TUPPER LAKE - One hour of your life could save someone else's.
People streamed into the basement of the Goff-Nelson Memorial Library from noon until 6 p.m. Thursday afternoon to donate a pint of their blood to the American Red Cross.
Attendance at the event was largely due to the efforts of Tupper Lake High School senior Emily Mitchell, who took on a campaign of getting the word out by hanging up posters and calling past donors to remind them that their contributions were needed once again.
Donor specialist Patrick Burns, right, prepares to draw blood from Majeed Maroun’s arm during the Red Cross blood drive Thursday. Maroun has donated 94 pints of blood in his life.
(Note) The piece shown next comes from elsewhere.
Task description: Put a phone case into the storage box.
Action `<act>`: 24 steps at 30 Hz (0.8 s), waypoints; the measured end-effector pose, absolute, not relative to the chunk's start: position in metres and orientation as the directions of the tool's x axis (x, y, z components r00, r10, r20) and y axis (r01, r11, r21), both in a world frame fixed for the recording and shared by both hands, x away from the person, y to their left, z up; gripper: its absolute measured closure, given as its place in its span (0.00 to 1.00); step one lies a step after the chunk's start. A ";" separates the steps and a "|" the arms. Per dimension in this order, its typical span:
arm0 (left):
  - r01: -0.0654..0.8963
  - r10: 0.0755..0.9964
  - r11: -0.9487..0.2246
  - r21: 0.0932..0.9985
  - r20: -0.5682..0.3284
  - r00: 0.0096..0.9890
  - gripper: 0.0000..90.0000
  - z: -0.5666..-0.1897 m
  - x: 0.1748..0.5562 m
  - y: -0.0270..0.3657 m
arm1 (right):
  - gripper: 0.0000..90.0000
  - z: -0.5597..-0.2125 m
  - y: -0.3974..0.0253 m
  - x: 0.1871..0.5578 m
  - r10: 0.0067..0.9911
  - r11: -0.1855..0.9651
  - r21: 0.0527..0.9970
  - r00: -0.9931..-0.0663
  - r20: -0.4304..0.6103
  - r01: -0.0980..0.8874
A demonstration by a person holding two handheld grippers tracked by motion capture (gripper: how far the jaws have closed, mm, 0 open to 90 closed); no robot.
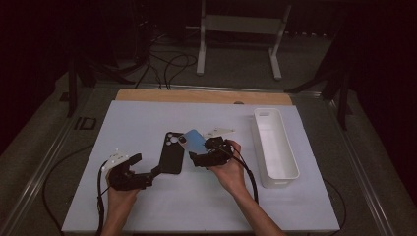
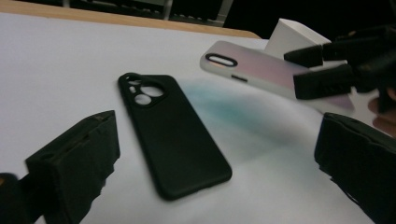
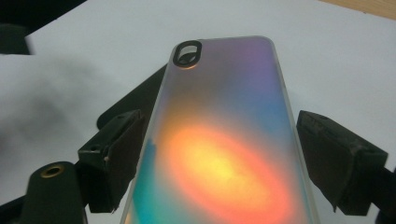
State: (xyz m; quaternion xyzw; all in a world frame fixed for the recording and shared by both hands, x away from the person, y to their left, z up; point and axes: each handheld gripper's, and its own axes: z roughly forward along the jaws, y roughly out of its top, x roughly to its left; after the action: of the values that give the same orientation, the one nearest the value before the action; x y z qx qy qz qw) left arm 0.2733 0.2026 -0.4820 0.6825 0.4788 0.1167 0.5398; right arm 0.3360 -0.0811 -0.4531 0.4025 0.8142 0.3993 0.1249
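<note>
A black phone case lies flat on the white table top, camera cut-out toward the far side. My left gripper stands open just short of its near end; in the left gripper view the black case lies ahead between the spread jaws of the left gripper. My right gripper is shut on an iridescent phone case, held tilted above the table right of the black one. In the right gripper view the iridescent case sits across the right gripper, over part of the black case.
A long white bin stands at the right side of the table; its corner appears behind the held case. A wooden strip runs along the far edge. Cables and a white stand are on the floor beyond.
</note>
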 end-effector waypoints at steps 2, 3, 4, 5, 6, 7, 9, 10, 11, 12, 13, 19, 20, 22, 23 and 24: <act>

(Enterprise photo — Shaun Kittle)
"At first I was a little bit scared to do it because I didn't want people to think I was being annoying, but people responded really well," Mitchell said. "They definitely appreciate being asked face-to-face or when you go to their house, instead of just sending an email or putting up posters."
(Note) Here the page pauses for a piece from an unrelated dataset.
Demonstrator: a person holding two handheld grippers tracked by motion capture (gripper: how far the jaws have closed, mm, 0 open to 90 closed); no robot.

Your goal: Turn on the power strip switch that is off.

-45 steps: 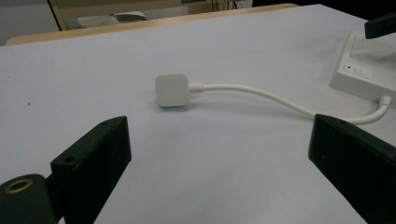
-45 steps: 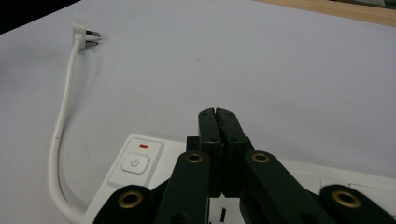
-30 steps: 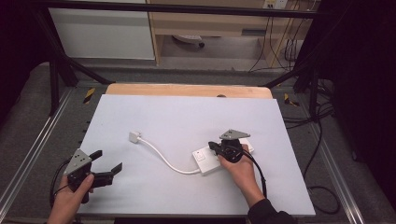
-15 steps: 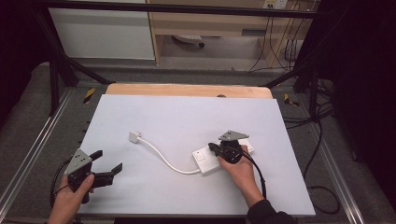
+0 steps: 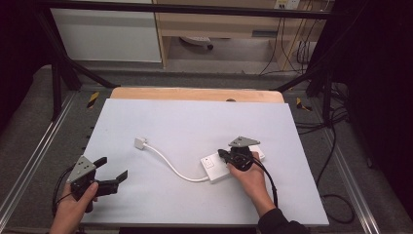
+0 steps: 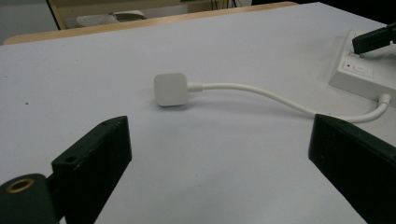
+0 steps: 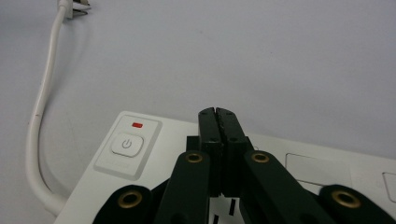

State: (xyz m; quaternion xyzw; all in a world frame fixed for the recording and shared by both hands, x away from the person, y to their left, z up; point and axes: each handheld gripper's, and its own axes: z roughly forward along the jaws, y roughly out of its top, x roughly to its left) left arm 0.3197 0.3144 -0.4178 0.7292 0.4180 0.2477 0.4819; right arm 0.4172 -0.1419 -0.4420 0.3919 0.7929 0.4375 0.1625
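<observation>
A white power strip [image 5: 214, 167] lies right of the table's centre, and its white cable [image 5: 168, 165] curves left to a white plug [image 5: 140, 143]. My right gripper [image 5: 222, 155] is shut with nothing between the jaws. Its tip [image 7: 218, 114] hovers over or rests on the strip [image 7: 154, 196], just right of the power button [image 7: 126, 143] and the red light [image 7: 137, 125]. My left gripper [image 5: 112, 170] is open near the front left corner. Between its wide jaws [image 6: 219, 140], the plug [image 6: 170, 88] lies farther off on the table.
The white table top [image 5: 195, 122] has a wooden strip [image 5: 195, 94] along its far edge. Metal frame rails [image 5: 29, 161] run down both sides. Black cables [image 5: 336, 146] hang off the right side.
</observation>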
Red Cross volunteer Allen Trombley contacted the high school and asked Principal Matt Southwick if any students would be interested in getting involved. Mitchell volunteered to do it.
Trombley has been donating blood for 45 years, since he served in the Army as an orthopedic cast specialist during the Vietnam War. The more wounded soldiers he saw, the more he realized the importance of giving blood.
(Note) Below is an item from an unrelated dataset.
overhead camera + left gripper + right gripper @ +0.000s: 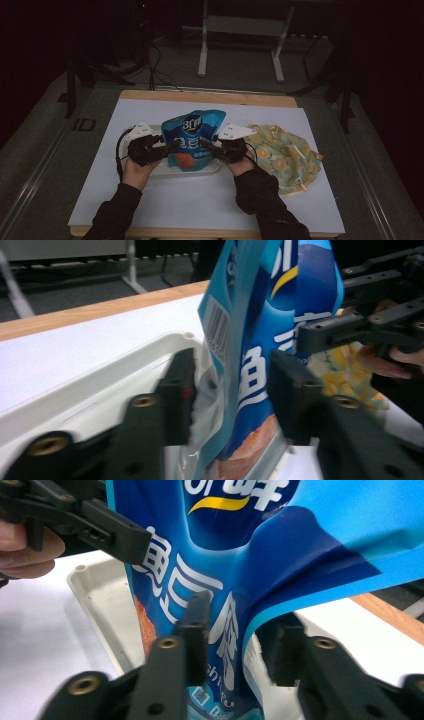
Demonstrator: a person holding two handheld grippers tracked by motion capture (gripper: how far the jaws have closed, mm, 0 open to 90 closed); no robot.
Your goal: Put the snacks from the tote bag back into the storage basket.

"When I was in the service, we were encouraged to give blood," Trombley said. "It was hard not to think about who you were helping when you were seeing them every day."
Trombley has given 19 gallons of blood in his life. It is a total that grows every year, pint by pint.
He said the process is painless, but the benefit to others is huge. Donated blood is used to help accident victims, trauma patients, transplant recipients and those receiving treatment for life-threatening illness.
Despite all medical, scientific and technological advances, there is still no substitute for blood. Its only source is a volunteer donor.
"It was horrible to see something like 9/11, but it was great to see all the people lined up to help others," Trombley said. "It was nice to see that so much blood was given, but we need blood every day."
According to the Red Cross, someone in the U.S. needs blood every two seconds. The share of the U.S. population eligible to donate blood is 38 percent; of that 38 percent only 5 percent actually donate.